X
Innovation

Video games meet enterprise technology, business: The intersection blurs more

Developments originally intended for the video game industry are now having an impact on the cloud, AI, data science, and autonomous vehicles. It makes you wonder if Epic's Unreal Engine can move beyond games.
Written by Larry Dignan, Contributor

The infrastructure behind the video game industry is increasingly leading to new enterprise technology and business use cases to the point where you'll have to pay attention to both to connect the dots for the future.

In a week in which the Game Developers Forum (see all GameSpot coverage) and Nvidia's GPU Technology Conference (GTC) were happening at the same time, the overlap between the enterprise and gaming were hard to ignore. Nvidia and its graphics processors and subsequent ecosystem of developers focused on artificial intelligence. Machine learning and high-performance computing were a common thread between the two events.

Nvidia is a big driver behind this intersection of video games and the enterprise. CEO Jensen Huang outlined Nvidia's strategy during the company's analyst meeting. Huang's comments related to how Nvidia got into the data center game -- even more so since the company bought Mellanox. Let's look at Huang's approach:

"No longer was it sufficient to just accelerate graphics. We had to first simulate the physics and then accelerate the graphics. Because you have to simulate the water. You have to simulate the leaves blowing into wind. You have to simulate things, particle physics, as buildings crumbled. And so it was impossible to have animated all of that. We decided to simulate that. So we expanded the aperture of our accelerator, and we invented this idea, called CUDA, so that we could expand not just accelerating graphics, but the domain of virtual reality. About that time, when we transitioned from a graphics accelerator to a domain accelerator, we became an accelerated computing company. An accelerator accelerates a function.
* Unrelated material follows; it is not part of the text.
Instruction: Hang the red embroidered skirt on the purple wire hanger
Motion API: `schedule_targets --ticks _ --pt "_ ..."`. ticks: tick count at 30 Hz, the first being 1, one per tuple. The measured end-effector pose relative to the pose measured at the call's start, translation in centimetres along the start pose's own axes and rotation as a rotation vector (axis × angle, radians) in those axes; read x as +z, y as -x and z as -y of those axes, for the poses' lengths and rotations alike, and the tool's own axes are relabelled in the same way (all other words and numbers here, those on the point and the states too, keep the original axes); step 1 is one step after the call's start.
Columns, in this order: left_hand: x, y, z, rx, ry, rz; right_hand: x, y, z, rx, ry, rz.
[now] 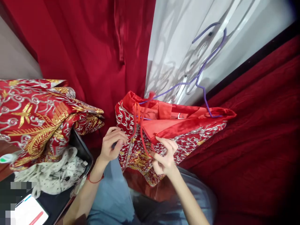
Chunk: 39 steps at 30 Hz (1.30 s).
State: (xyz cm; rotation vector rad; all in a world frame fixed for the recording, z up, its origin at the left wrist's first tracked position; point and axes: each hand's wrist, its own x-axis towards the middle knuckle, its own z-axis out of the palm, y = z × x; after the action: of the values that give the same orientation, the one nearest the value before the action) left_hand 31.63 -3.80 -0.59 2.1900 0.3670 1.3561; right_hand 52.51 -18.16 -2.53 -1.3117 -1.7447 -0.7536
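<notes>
A red sequined garment [189, 140], perhaps a skirt, hangs tilted on a purple wire hanger [200, 70]. Its satin-lined top gapes, with one flap [153, 126] folded open. My left hand [113, 143] is at the garment's left side, fingers curled toward the thumb; a thin red strap [135, 126] curves to its fingertips. Near the flap's corner, my right hand [165, 156] has fingers bent, one fingertip touching the edge. A second, looping red cord [142, 134] runs down to the right thumb and fingers, which close around its lower part.
At left, another red garment with gold and silver embroidery [44, 118] lies over a black surface, above white dotted cloth [53, 175]. A lit phone screen [31, 211] is at lower left. Red curtains [93, 47] flank a white metal grille [201, 50] bearing the hanger.
</notes>
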Motion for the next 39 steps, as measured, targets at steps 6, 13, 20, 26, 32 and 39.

An accelerated computing platform accelerates a domain of applications."

An accelerated computing company enables specific use cases via architecture more than one generalized effort.

Huang explained:

"There's only one computer architecture that can boil the ocean, and that's called the CPU. It's general purpose. That's its nature. That's its weakness, too. Its strength is that it can run everything. It's weakness is that it doesn't run anything super well . . . This accelerated computing architecture must have vertical domains to focus on, otherwise known as the counter of horizontal, vertical. And so we select verticals strategically -- strategically and methodically -- so that we can: One, make a contribution by the time that it's necessary. It's sufficiently large to be able to sustain the enormous investment that we put into it. But it's not so large as essentially a horizontal problem."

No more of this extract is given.